Dia melanjutkan ucapannya dengan tawa yang lebih renyah. Seolah dia mampu
membaca pikiranku. Bagaimana dia bisa tahu tentang permen kapas? Bukankah aku
sedang berbicara di dalam otakku?. Dia mendekatiku, lalu duduk di seberang
kasurku. Aku mundur dan mengikutinya duduk, tepat di depannya, di kasurku.
“Apa yang kau rasakan
tadi saat kau terbangun? Apa yang kau ingat?”
“Warna pink.. aku melihat
matahari pink dari sana..” kataku sambil menunjuk jendela. “Aku juga ingat,
kemarin aku marah..” dia mengamatiku dengan seksama, wajahnya serius, tidak
tertawa.
“Apa yang membuatmu
marah kemarin ?”
“Aku tidak ingat.”
“mm….”
dia terdiam menunduk lama sekali. Lalu dia kembali menatapku dan melanjutkan
kalimatnya. “Kemarin kau marah, bukan kemarin. Sekitar
dua bulan yang lalu. Kau marah, kamu beradu argument dengan memori mu. Kau membentaknya
karena dia selalu mengingatkan tentang hal-hal yang kau benci.. Kau marah,
seperti biasa, kau selalu marah.” Katanya sambil menarik nafas berat.
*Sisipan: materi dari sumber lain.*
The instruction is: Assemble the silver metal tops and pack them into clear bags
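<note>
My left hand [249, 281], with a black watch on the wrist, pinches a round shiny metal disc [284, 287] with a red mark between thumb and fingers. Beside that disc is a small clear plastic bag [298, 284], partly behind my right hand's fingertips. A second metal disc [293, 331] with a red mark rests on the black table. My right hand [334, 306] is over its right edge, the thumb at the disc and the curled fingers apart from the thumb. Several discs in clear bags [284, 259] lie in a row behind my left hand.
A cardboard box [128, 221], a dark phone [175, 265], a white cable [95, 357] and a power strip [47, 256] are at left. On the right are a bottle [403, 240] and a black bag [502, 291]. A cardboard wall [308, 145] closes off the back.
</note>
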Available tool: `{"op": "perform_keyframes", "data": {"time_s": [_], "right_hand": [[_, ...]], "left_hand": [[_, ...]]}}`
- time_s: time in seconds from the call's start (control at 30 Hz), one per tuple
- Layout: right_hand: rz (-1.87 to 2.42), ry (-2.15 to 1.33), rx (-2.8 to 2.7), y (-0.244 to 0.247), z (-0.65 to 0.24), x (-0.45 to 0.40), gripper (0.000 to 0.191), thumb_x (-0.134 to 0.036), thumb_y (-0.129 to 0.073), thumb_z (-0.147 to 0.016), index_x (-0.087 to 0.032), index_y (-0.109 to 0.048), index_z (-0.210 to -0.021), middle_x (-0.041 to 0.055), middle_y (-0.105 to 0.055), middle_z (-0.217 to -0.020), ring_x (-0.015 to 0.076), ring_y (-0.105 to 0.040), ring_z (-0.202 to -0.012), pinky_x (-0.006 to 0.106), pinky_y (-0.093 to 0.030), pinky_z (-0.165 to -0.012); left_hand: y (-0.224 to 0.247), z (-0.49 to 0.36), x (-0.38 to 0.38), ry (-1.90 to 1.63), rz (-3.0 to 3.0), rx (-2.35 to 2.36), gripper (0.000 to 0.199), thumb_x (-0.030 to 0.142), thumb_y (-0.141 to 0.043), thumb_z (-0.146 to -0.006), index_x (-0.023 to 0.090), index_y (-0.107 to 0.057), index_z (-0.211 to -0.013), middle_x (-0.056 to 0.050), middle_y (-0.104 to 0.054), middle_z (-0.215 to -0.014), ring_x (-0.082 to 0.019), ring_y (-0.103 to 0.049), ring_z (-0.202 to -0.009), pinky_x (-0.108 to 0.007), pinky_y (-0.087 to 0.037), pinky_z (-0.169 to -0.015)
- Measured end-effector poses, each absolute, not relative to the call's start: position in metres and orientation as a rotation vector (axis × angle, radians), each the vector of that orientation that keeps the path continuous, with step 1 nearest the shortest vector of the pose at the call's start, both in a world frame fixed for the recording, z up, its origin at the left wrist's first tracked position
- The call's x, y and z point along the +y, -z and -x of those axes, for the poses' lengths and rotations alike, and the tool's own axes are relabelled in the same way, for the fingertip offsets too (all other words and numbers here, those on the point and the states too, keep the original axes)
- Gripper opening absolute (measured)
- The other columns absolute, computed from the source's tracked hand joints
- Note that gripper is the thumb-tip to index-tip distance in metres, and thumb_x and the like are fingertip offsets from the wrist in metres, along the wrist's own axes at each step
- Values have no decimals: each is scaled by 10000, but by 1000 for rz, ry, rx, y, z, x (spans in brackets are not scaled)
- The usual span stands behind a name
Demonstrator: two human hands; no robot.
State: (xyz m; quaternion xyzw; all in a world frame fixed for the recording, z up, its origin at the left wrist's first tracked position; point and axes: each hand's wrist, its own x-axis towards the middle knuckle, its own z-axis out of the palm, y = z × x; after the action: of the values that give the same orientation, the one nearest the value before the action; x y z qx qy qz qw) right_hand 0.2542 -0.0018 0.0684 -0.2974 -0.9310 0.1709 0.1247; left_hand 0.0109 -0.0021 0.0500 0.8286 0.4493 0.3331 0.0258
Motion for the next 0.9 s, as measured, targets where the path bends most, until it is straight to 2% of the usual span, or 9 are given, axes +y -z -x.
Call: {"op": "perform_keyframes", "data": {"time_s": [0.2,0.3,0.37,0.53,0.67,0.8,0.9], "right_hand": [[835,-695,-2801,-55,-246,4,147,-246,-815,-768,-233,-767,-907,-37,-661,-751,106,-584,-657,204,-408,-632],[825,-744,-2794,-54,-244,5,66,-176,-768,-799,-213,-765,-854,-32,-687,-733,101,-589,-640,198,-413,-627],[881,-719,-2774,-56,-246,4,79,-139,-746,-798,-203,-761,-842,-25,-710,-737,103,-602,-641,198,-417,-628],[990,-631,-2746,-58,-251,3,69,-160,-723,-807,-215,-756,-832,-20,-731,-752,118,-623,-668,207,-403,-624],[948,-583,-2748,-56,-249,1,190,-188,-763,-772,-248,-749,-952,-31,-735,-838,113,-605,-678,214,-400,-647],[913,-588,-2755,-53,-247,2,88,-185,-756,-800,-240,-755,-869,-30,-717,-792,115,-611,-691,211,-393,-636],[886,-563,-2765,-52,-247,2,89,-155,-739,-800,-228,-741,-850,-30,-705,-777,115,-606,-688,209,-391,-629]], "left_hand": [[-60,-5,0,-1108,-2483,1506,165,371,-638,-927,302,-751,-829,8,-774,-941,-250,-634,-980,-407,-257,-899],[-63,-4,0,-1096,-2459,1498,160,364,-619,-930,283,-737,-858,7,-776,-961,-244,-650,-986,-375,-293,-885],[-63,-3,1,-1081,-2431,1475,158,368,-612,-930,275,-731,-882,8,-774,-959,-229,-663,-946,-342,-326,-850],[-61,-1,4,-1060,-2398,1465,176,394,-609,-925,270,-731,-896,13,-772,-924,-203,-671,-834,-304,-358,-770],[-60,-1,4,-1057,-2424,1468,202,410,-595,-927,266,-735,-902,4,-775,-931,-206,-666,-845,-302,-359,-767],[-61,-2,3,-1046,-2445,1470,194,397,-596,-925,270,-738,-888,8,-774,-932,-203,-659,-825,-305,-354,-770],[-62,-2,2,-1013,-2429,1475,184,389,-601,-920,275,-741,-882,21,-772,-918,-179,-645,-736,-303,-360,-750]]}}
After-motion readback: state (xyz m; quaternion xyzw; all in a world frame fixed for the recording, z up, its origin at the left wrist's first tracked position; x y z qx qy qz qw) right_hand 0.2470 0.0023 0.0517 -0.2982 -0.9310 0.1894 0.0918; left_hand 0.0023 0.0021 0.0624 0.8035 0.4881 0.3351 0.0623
Aku tidak
menyukainya. Aku tidak suka dengan perbincangan ini.
“Kenapa aku marah dengan
memori? Lalu mengapa memori memaksaku mengingat hal-hal yang aku tidak suka? Itu
sama saja dia membuat aku marah. Dia yang bersalah.” Kataku dengan sedikit nada
tinggi.
“Tidak
ada yang memaksamu mengingat hal-hal yang tidak kau sukai.. Memori hanya
membantumu menerima..” Dia kembali berkata lembut. Seolah berusaha
membuatku tenang dengan suaranya.
“Menerima apa??!!” Kataku
dengan tetap bernada tinggi.
“Menerima
bahwa matahari berwarna abu-abu, bukan pink.. menerima bahwa kau marah, bukan
sedang bercerita.. menerima bahwa embun itu tidak seperti jeruk dingin..”
Katanya lagi.
“Apa masalahmu?!” Aku semakin
kesal. Seolah-olah dia mengingatkan aku bahwa aku tidak normal, atau mungkin
sedikit gila. Bahwa yang aku rasakan adalah kesalahan. “Matahari memang
berwarna pink, apa masalahmu??!!” aku berteriak.
“Kau kembali marah..”
Dia memegang tanganku. Ya, aku marah. Apa masalahnya?. Dia masih memegang
tanganku. Untuk beberapa saat aku tidak terlalu marah lagi. Perlahan aku
mengantuk. Tangannya seperti obat tidur.
“Kau
akan kembali tertidur.. selamat tidur..” Katanya padaku. Aku tidak
menjawab, aku terlalu mengantuk. Aku hanya ingat sedikit hal, mereka semua
memikirkan warna terbalik, tidak seperti yang aku pikirkan. Aku mengantuk,
makin mengantuk tiap detiknya. Aku menoleh ke arah jendela, matahari berwarna
pink, aku tidak gila, mereka lah yang sebenarnya gila. Mereka tidak realistis.